Show off your skills! Create a portfolio showcasing your best projects, especially those related to ETF strategies or market microstructure. This gives potential employers a taste of what you can bring to the table.

Tip Number 3

Prepare for technical interviews by brushing up on your programming skills in Python or C++. Be ready to discuss your past research and how it relates to the role. Practice makes perfect!

Tip Number 4

Don’t forget to apply through our website! It’s the best way to ensure your application gets seen by the right people. Plus, we love seeing candidates who are proactive about their job search.

We think you need these skills to ace Quantitative Researcher (ETFs) in London

Quantitative Analysis
Statistical Modelling
Data Wrangling
Python Programming
C++ Programming
Market Microstructure Analysis
ETF Mechanics Understanding

Some tips for your application 🫡

Show Off Your Skills:Make sure to highlight your strong quantitative background and any relevant experience in systematic trading or quantitative research. We want to see how your skills align with the role, so don’t hold back!
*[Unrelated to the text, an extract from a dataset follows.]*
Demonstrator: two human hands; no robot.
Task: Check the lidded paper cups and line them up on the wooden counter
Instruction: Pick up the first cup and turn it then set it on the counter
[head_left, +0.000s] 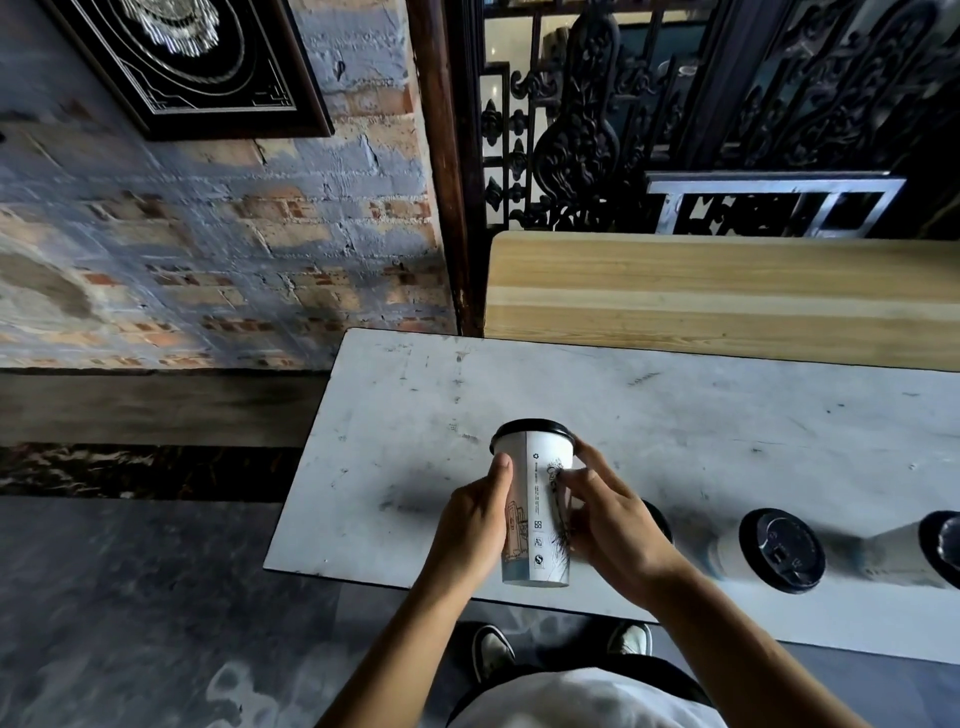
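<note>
At lower centre of the frame, the left hand (470, 525) and right hand (613, 525) both clasp a black-lidded paper cup (535, 506) above the grey table (415, 415), apparently raised for inspection before joining the wooden counter (727, 291).

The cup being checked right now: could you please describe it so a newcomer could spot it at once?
Find the scuffed white table in front of the wooden counter. Above its near edge, the left hand and right hand hold a white printed paper cup with a black lid. Unlike the lidded cups standing to its right, it is lifted and gripped.
</note>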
Be Specific About Your Experience:When detailing your past work, focus on the full research lifecycle you’ve been involved in. We love candidates who can demonstrate their journey from hypothesis to live deployment, so give us the juicy details!
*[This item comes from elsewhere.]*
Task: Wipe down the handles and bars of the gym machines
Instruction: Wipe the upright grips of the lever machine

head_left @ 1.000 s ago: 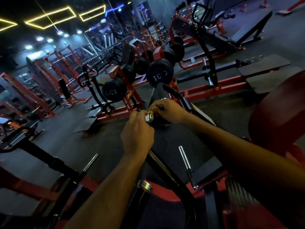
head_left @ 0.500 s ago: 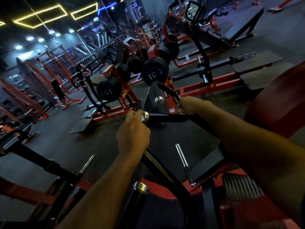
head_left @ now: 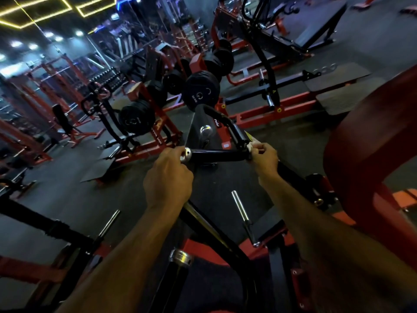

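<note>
1. In front of me, at the middle of the view, a black handle point(head_left: 216, 155) runs crosswise, with a silver cap at its left end and a joint to the machine's bar at its right end.
2. My left hand point(head_left: 168, 179) is curled round the capped left end of the handle; its fingers point(head_left: 180, 152) wrap over the top beside the silver cap.
3. My right hand point(head_left: 265, 160) sits at the handle's right end, where it meets the bent black bar point(head_left: 225, 123) that rises away from me.
4. The right fingers are curled tight and pinch a small white cloth point(head_left: 252, 146) against that joint; it could be a paper wipe, the dim light leaves me unsure.
5. Beyond the handle a second, chrome-capped grip point(head_left: 205, 129) points toward me.
6. Farther back stand red-framed machines loaded with black weight plates point(head_left: 200, 91).
7. Below my arms, two bare chrome pegs point(head_left: 240, 207) stick up from the frame over the dark floor point(head_left: 67, 199).
8. A red padded seat point(head_left: 370, 143) fills the right edge.
</note>
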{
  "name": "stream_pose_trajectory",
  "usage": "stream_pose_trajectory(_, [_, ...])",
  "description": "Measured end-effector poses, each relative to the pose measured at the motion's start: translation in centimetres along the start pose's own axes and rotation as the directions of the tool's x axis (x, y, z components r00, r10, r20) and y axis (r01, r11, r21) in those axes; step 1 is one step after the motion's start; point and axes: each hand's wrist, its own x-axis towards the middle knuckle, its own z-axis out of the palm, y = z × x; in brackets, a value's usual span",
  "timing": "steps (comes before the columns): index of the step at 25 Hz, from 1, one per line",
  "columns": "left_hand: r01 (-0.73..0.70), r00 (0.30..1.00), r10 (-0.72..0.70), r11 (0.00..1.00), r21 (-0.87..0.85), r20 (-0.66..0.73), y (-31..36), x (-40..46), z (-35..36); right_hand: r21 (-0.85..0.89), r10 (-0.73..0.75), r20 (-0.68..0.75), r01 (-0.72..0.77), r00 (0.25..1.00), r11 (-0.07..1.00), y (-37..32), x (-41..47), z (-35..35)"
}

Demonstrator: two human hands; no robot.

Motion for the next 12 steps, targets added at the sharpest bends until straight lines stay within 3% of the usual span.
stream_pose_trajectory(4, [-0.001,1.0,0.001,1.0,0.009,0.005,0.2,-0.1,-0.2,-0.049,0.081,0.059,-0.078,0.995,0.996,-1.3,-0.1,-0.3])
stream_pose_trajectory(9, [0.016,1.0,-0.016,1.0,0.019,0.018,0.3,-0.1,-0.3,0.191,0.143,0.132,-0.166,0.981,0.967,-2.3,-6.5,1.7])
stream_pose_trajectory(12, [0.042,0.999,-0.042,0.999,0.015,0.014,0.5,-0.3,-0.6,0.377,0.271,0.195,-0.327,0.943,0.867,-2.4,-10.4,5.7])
Demonstrate Your Understanding:We’re looking for a genuine understanding of ETF mechanics and market microstructure. Use your application to show us that you know your stuff and can think critically about these concepts.
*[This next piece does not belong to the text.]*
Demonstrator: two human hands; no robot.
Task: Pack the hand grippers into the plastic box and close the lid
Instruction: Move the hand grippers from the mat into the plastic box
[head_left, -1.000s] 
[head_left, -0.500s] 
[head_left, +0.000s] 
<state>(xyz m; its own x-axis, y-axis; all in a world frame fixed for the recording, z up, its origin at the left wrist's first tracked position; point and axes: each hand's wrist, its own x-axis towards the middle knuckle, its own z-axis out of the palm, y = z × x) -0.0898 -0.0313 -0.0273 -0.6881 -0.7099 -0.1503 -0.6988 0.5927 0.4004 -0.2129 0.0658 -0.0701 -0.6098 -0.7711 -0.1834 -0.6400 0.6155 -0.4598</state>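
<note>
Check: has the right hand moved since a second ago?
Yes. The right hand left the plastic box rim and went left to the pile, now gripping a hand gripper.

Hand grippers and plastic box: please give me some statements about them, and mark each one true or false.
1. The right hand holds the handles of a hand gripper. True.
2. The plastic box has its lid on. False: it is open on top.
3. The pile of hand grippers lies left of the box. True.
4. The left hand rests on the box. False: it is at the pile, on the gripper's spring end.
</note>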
Apply Through Our Website:Don’t forget to apply through our website! It’s the best way for us to keep track of your application and ensure it gets the attention it deserves. We can’t wait to see what you bring to the table!

How to prepare for a job interview at Augmentti

Know Your Quantitative Stuff

Make sure you brush up on your quantitative skills and be ready to discuss your research experience in detail. They’ll want to hear about your work with systematic models, so prepare examples that showcase your understanding of the full research lifecycle.

Get Familiar with ETFs and Market Microstructure

Dive deep into ETF mechanics and market microstructure concepts. Be prepared to discuss how you’ve applied this knowledge in past roles, especially regarding liquidity and intraday flows. Showing genuine understanding will set you apart from other candidates.

Show Off Your Programming Skills

Since solid programming skills in Python and/or C++ are crucial, be ready to talk about specific projects where you used these languages. If possible, bring along code snippets or examples of how you’ve worked with large financial datasets to solve problems.

Be Ready for Problem-Solving Questions

Expect to face questions that test your analytical thinking and problem-solving abilities. They might present you with a hypothetical scenario related to alpha-generating signals or execution models. Practice articulating your thought process clearly and logically.